WORK INSTRUCTION | Copy every line below. Do not alter any of them.

-----

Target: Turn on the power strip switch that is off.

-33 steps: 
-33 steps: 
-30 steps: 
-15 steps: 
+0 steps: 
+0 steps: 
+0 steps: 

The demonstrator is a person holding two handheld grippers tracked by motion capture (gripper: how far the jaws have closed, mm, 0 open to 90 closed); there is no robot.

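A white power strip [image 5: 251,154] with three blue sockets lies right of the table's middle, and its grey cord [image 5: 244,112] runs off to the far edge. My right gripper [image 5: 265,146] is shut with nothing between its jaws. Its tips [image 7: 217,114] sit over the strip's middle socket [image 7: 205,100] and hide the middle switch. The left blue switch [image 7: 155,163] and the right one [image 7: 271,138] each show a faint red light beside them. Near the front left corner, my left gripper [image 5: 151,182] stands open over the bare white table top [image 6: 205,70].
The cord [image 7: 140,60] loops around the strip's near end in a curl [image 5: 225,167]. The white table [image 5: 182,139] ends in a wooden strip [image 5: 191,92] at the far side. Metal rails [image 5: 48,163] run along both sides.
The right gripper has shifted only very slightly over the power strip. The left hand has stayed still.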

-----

COMPLETED TASK |
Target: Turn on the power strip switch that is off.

-33 steps: 
-33 steps: 
-30 steps: 
-15 steps: 
+0 steps: 
+0 steps: 
+0 steps: 

The demonstrator is a person holding two handheld grippers tracked by motion capture (gripper: how far the jaws have closed, mm, 0 open to 90 closed); there is no robot.

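A white power strip [image 5: 251,154] with three blue sockets lies right of the table's middle, and its grey cord [image 5: 244,112] runs off to the far edge. My right gripper [image 5: 265,146] is shut with nothing between its jaws. Its tips [image 7: 217,114] sit over the strip's middle socket [image 7: 205,100] and hide the middle switch. The left blue switch [image 7: 155,163] and the right one [image 7: 271,138] each show a faint red light beside them. Near the front left corner, my left gripper [image 5: 151,182] stands open over the bare white table top [image 6: 205,70].
The cord [image 7: 140,60] loops around the strip's near end in a curl [image 5: 225,167]. The white table [image 5: 182,139] ends in a wooden strip [image 5: 191,92] at the far side. Metal rails [image 5: 48,163] run along both sides.
The right gripper has shifted only very slightly over the power strip. The left hand has stayed still.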

The exercise is done, with nothing left to add.